To get a sense of how well Linux will run on the many-core processors of the future, a group of MIT researchers -- Silas Boyd-Wickizer, Austin T. Clements, Yandong Mao, Aleksey Pesterev, M. Frans Kaashoek, Robert Morris, and Nickolai Zeldovich -- has built a system in which eight six-core chips simulated the performance of a 48-core chip. Then, as they describe in their paper entitled An Analysis of Linux Scalability to Many Cores, they tested a battery of applications that placed heavy demands on the operating system, activating the 48 cores one by one and observing the consequences.
At some point, the addition of extra cores began slowing the system down rather than speeding it up.
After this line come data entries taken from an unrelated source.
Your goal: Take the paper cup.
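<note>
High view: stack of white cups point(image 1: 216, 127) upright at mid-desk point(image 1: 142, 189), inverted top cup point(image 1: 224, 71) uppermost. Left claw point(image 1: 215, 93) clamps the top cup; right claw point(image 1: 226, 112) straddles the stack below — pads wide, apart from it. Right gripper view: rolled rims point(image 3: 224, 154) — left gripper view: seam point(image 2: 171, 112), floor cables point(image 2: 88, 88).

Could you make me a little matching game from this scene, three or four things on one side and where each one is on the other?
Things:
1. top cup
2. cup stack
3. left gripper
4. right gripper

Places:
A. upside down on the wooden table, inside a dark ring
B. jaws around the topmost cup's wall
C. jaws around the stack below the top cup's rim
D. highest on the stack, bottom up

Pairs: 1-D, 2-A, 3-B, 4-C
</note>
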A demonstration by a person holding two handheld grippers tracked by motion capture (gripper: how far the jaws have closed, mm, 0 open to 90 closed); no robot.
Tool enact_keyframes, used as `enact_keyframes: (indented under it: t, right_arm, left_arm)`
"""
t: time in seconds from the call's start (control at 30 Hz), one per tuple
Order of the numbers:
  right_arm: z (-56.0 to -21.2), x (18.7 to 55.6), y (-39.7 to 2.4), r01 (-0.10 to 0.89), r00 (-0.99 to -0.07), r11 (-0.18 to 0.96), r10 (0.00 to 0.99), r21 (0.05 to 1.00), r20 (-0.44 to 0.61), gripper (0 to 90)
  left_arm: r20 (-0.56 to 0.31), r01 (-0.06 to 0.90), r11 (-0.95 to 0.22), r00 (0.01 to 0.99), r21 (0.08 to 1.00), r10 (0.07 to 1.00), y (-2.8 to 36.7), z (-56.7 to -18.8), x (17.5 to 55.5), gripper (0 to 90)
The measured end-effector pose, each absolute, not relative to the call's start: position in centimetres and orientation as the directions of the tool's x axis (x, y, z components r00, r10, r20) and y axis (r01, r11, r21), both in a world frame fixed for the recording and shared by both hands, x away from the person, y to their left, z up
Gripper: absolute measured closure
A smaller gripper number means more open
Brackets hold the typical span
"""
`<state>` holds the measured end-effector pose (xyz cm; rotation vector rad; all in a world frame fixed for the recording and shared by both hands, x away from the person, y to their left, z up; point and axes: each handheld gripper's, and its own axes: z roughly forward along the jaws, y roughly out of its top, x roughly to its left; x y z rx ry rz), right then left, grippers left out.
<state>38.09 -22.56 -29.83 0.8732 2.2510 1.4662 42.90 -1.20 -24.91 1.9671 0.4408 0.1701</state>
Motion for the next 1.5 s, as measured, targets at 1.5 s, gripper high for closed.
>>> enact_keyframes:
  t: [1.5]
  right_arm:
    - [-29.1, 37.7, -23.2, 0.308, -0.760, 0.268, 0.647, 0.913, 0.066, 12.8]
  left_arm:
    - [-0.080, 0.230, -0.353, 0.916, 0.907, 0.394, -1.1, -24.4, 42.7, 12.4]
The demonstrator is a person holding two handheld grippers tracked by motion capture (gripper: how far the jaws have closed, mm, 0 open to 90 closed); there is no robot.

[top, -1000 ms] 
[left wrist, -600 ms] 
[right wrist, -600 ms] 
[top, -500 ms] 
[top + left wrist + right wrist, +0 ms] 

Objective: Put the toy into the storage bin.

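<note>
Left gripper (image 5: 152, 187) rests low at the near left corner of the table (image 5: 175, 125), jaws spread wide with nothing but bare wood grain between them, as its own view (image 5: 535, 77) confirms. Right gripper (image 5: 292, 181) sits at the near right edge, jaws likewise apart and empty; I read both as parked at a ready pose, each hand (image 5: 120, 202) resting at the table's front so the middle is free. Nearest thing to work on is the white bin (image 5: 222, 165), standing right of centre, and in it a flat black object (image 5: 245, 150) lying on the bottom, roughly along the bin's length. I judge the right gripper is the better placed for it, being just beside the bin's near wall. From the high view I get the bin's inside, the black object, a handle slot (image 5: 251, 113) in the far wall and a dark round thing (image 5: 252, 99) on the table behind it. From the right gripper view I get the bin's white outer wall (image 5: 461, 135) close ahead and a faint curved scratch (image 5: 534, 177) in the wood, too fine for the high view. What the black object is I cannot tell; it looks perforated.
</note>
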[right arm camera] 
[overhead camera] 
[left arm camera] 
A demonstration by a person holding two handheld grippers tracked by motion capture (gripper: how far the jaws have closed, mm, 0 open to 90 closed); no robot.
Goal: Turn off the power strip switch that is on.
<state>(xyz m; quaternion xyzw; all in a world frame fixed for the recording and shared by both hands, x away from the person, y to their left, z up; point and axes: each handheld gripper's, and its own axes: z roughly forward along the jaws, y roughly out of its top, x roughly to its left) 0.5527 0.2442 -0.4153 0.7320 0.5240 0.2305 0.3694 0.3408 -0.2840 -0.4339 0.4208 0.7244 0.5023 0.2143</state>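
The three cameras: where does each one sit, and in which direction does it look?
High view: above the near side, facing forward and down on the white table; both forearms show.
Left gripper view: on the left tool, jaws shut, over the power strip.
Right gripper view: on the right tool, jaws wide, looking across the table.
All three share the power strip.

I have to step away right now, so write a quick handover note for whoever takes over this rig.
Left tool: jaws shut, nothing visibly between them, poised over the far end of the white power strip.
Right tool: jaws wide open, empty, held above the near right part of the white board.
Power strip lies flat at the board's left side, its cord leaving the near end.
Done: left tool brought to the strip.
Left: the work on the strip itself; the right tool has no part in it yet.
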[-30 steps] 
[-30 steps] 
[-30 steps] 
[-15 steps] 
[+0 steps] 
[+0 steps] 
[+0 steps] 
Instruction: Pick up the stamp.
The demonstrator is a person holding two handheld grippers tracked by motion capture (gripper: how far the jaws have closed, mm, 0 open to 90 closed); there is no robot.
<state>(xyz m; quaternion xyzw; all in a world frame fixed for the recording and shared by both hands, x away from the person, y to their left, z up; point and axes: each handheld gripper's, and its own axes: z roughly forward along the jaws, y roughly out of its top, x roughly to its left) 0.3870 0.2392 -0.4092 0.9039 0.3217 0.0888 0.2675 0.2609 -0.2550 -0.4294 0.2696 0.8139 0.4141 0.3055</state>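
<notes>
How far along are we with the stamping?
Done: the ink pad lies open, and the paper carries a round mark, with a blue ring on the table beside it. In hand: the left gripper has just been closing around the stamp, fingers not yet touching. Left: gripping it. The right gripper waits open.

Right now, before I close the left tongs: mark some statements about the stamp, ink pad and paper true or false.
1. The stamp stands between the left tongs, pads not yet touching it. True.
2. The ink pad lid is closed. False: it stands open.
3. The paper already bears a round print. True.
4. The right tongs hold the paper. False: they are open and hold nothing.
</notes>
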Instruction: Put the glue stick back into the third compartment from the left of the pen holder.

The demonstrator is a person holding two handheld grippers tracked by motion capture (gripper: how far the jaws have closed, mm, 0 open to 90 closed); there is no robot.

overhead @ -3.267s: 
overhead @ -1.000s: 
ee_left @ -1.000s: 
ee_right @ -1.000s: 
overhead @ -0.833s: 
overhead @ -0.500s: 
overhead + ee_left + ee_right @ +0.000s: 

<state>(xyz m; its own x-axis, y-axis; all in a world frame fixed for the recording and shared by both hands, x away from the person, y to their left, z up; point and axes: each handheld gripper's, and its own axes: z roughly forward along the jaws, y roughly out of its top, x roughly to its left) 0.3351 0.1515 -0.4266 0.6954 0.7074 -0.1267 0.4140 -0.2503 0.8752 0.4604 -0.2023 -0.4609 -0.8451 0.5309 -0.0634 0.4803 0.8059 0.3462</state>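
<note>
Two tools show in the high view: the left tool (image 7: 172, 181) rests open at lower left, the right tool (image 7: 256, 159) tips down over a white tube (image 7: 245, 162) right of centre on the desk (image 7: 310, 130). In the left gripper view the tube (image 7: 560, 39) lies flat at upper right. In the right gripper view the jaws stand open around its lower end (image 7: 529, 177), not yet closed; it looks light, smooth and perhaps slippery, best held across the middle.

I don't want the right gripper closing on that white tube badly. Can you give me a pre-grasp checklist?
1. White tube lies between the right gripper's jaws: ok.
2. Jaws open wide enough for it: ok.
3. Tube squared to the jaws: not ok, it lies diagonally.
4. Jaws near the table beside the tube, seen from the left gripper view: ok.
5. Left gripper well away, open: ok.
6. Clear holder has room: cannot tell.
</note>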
But that performance drag had a surprisingly simple explanation. In a multicore system, multiple cores often perform calculations that involve the same chunk of data. As long as the data is still required by some core, it shouldn't be deleted from memory. So when a core begins to work on the data, it ratchets up a counter stored at a central location, and when it finishes its task, it ratchets the counter down. The counter thus keeps a running tally of the total number of cores using the data. When the tally gets to zero, the operating system knows that it can erase the data, freeing up memory for other procedures.
As the number of cores increases, however, tasks that depend on the same data get split up into smaller and smaller chunks. The team found that the separate cores were spending so much time ratcheting the counter up and down that they weren't getting nearly enough work done. Slightly rewriting the Linux code so that each core kept a local count, which was only occasionally synchronized with those of the other cores, greatly improved the system's overall performance.
"That basically tells you how scalable things already are," says Frans Kaashoek, one of three computer-science professors who, along with four students, conducted the research. "The fact that that is the major scalability problem suggests that a lot of things already have been fixed. You could imagine much more important things to be problems, and they're not. You're down to simple reference counts. Our claim is not that our fixes are the ones that are going to make Linux more scalable," Kaashoek says. "The Linux community is completely capable of solving these problems, and they will solve them. That's our hypothesis. In fact, we don't have to do the work. They'll do it."
Kaashoek does say, however, that while the problem with the reference counter was easy to repair, it was not easy to identify. "There's a bunch of interesting research to be done on building better tools to help programmers pinpoint where the problem is," he says. "We have written a lot of little tools to help us figure out what's going on, but we'd like to make that process much more automated."
"The big question in the community is, as the number of cores on a processor goes up, will we have to completely rethink how we build operating systems," says Remzi Arpaci-Dusseau, a professor of computer science at the University of Wisconsin. "This paper is one of the first to systematically address that question."
Someday, Arpaci-Dusseau says, if the number of cores on a chip gets "significantly beyond 48," new architectures and operating systems may become necessary. But "for the next five, eight years," he says, "I think this paper answers pretty definitively that we probably don't have to completely rethink things, which is great, because it really helps direct resources and research toward more relevant problems."
Arpaci-Dusseau points out, too, that the MIT researchers "showed that finding the problems is the hard part. What that hints at for the rest of the community is that building techniques -- whether they're software techniques or hardware techniques or both -- that help to identify these problems is going to be a rich new area as we go off into this multicore world."